There are collisions (hover mouse over features with “…”), and there are important features which were not seen in the random sample (FEATURE[…]), but overall it looks fine.

“rutgers edu” bigram feature is suspicious though, it looks like a part of URL.

rutgers_example = [x for x in twenty_train.data if 'rutgers' in x.lower()][0]
print(rutgers_example)
In article <Apr.8.00.57.41.1993.28246@athos.rutgers.edu> REXLEX@fnal.gov writes:
>In article <Apr.7.01.56.56.1993.22824@athos.rutgers.edu> shrum@hpfcso.fc.hp.com
>Matt. 22:9-14 'Go therefore to the main highways, and as many as you find
>there, invite to the wedding feast.'...

>hmmmmmm.  Sounds like your theology and Christ's are at odds. Which one am I
>to believe?

Yep, it looks like model learned this address instead of learning something useful.
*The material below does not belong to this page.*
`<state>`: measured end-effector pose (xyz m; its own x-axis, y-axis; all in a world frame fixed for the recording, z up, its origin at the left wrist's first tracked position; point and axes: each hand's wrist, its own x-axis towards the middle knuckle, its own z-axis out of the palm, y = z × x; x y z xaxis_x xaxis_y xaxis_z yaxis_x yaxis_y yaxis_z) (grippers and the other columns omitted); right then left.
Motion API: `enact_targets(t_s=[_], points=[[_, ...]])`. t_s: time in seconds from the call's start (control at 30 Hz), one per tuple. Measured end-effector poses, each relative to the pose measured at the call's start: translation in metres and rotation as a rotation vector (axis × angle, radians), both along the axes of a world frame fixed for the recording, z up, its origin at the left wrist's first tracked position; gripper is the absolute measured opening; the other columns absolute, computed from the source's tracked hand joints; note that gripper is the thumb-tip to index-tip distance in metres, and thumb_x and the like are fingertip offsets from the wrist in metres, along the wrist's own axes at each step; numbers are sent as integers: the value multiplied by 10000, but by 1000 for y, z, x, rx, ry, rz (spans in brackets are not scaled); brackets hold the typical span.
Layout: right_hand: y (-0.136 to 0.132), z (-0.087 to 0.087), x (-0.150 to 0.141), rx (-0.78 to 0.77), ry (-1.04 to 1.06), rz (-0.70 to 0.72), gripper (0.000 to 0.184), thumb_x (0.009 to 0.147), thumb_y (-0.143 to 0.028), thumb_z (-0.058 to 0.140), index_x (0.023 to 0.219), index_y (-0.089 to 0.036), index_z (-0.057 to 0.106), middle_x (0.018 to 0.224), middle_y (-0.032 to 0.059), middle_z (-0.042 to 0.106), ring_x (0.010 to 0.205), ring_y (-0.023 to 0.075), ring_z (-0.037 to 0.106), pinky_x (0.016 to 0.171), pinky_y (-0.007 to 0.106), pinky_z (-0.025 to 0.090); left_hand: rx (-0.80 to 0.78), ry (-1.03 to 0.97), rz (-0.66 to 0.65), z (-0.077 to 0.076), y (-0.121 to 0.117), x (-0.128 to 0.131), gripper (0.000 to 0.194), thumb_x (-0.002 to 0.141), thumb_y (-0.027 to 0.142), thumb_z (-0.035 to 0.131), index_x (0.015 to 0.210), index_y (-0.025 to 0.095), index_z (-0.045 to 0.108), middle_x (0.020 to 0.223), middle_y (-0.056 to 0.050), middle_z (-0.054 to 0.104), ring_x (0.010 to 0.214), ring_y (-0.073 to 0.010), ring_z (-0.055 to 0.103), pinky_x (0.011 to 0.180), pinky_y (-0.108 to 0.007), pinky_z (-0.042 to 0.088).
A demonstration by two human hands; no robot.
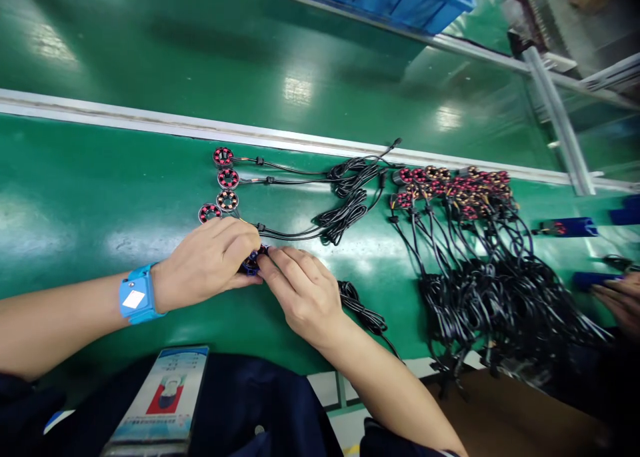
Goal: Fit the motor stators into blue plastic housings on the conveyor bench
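Note:
Close together near the middle of the green bench, both my hands are closed on one small round motor stator (pixel 253 260), dark with blue parts showing. My left hand (pixel 210 260), wearing a blue wrist strap (pixel 141 295), grips it from the left; my right hand (pixel 303 289) pinches it from the right. Fingers cover most of it. A coiled black cable (pixel 363 308) emerges from behind my right hand. Just beyond my hands lie several ring-shaped stators (pixel 227 179) with red or copper windings, their black cables (pixel 345 203) bundled to the right.
To the right, many stators (pixel 475 190) are heaped with a thick tangle of black cables (pixel 480 303) hanging toward the bench edge. Another person's hand (pixel 623 300) is at far right, near blue sleeve-like pieces (pixel 577 227). A blue crate (pixel 385 0) stands beyond a white rail (pixel 165 125).

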<state>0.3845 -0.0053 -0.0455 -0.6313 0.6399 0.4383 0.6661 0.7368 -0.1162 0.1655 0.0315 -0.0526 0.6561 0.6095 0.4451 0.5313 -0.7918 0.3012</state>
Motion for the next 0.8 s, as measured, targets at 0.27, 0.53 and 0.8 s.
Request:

eli5.show_prediction(clf, rutgers_example, vec=vec,
                     target_names=twenty_test.target_names,
                     targets=['soc.religion.christian'])

y=soc.religion.christian (score 2.044) top features

Contribution? Feature
+2.706 Highlighted in text (sum)
-0.662 <BIAS>

in article <apr.8.00.57.41.1993.28246@athos.rutgers.edu> rexlex@fnal.gov writes: >in article <apr.7.01.56.56.1993.22824@athos.rutgers.edu> shrum@hpfcso.fc.hp.com >matt. 22:9-14 'go therefore to the main highways, and as many as you find >there, invite to the wedding feast.'... >hmmmmmm. sounds like your theology and christ's are at odds. which one am i >to believe?

Quoted text makes it too easy for model to classify some of the messages; that won’t generalize to new messages. So to improve the model next step could be to process the data further, e.g. remove quoted text or replace email addresses with a special token.

You get the idea: looking at features helps to understand how classifier works. Maybe even more importantly, it helps to notice preprocessing bugs, data leaks, issues with task specification - all these nasty problems you get in a real world.